→ Task statement: Please copy each line of the listing that includes the string "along".
*** Data block ***
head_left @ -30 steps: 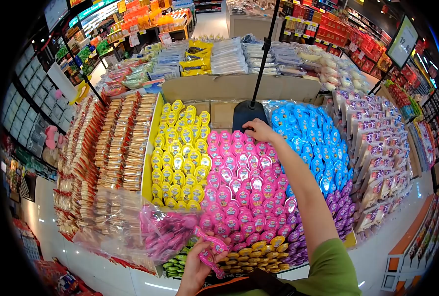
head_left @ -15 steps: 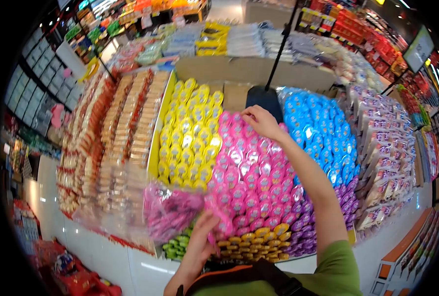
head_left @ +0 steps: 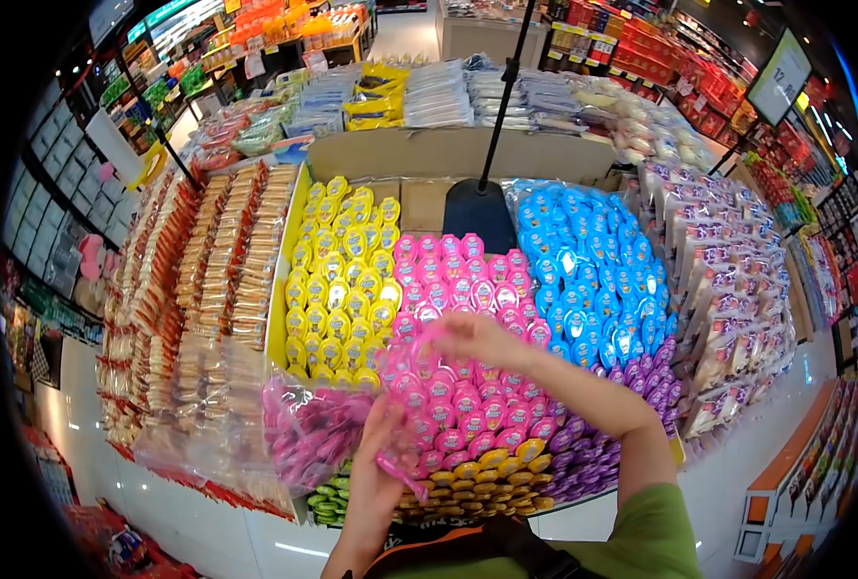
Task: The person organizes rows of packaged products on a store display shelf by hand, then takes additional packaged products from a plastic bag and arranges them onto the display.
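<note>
My left hand (head_left: 382, 454) is closed around pink oval packs, with a thin pink end (head_left: 402, 477) sticking out below the fingers. A clear plastic bag of pink packs (head_left: 315, 425) lies just left of it. My right hand (head_left: 479, 340) hovers over the pink pack rows (head_left: 487, 415), its fingers pinched on a motion-blurred pink pack (head_left: 417, 349). Yellow packs (head_left: 344, 289) are stacked left of the pink ones and blue packs (head_left: 598, 261) right of them. Nearest me are orange packs (head_left: 491, 475), purple packs (head_left: 593, 463) and green packs (head_left: 329, 502).
A black pole base (head_left: 479, 214) stands behind the pink rows, before a cardboard wall (head_left: 381, 154). Bagged snack sticks (head_left: 212, 261) fill the left side, white-purple bags (head_left: 733, 289) the right. A low shelf (head_left: 805, 463) stands at the lower right.
My right hand has come back from the far end of the pink rows toward my left hand, with a pink pack now in its fingers. The camera view has shifted slightly.
</note>
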Demonstrator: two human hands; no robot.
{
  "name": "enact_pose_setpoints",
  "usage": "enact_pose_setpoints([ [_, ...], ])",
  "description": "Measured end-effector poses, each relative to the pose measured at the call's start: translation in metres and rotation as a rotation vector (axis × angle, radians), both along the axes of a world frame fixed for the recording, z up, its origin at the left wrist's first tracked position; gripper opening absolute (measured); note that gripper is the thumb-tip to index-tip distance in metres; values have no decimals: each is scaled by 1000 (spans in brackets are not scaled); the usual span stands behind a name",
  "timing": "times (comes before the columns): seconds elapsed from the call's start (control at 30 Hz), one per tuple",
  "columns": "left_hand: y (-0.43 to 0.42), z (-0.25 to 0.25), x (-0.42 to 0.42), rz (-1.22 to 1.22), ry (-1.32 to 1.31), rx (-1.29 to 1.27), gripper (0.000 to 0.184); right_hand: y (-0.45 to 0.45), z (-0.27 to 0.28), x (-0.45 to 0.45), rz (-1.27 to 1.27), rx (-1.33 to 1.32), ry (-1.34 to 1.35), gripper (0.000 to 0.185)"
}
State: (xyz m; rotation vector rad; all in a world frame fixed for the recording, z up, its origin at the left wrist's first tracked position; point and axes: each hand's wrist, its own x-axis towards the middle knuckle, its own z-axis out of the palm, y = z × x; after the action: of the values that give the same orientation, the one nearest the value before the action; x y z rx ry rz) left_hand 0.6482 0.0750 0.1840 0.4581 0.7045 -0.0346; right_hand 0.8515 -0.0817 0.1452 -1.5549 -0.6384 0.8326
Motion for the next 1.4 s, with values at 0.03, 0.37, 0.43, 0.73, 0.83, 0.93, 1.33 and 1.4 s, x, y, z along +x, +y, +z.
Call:
enact_pose_setpoints([
  [0.03,4,4,-1,-1,20,-94,26,-7,8,24,-109,74,-43,25],
  [0.37,12,-22,-27,7,135,-296,14,-63,-19,221,-489,-399,-978,18],
  [0.43,10,-21,-25,25,150,-302,13,-60,-37,239,-386,-436,-949,20],
  [0.73,9,-17,-23,47,154,-287,14,-52,-66,250,15,-641,-615,21],
  [0.83,9,-21,-23,52,156,-297,15,-52,-72,244,-44,-608,-638,19],
  [0.93,8,-24,-23,34,145,-305,17,-48,-73,238,-91,-679,-748,20],
  [1.33,13,-19,0,53,-277,13,43,26,25,61,-67,-170,-634,18],
  [1.4,12,-15,4,4,-336,187,46,33,37,4,150,-98,-384,21],
])
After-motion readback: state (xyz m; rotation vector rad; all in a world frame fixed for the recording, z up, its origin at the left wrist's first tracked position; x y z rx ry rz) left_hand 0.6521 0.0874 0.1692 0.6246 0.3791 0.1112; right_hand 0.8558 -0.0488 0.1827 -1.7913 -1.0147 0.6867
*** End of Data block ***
→ Result of the exercise:
  "description": "Measured end-effector poses, each relative to the pose measured at the call's start: translation in metres and rotation as a rotation vector (axis × angle, radians), both along the axes of a world frame fixed for the recording, z up, its origin at the left wrist's first tracked position; gripper opening absolute (measured); note that gripper is the thumb-tip to index-tip distance in metres; values have no decimals: each is scaled by 1000 (spans in brackets are not scaled); the usual span stands behind a name",
Motion for the next 1.4 s, with values at 0.03, 0.37, 0.43, 0.73, 0.83, 0.93, 1.33 and 1.4 s, x, y, z along +x, +y, +z.

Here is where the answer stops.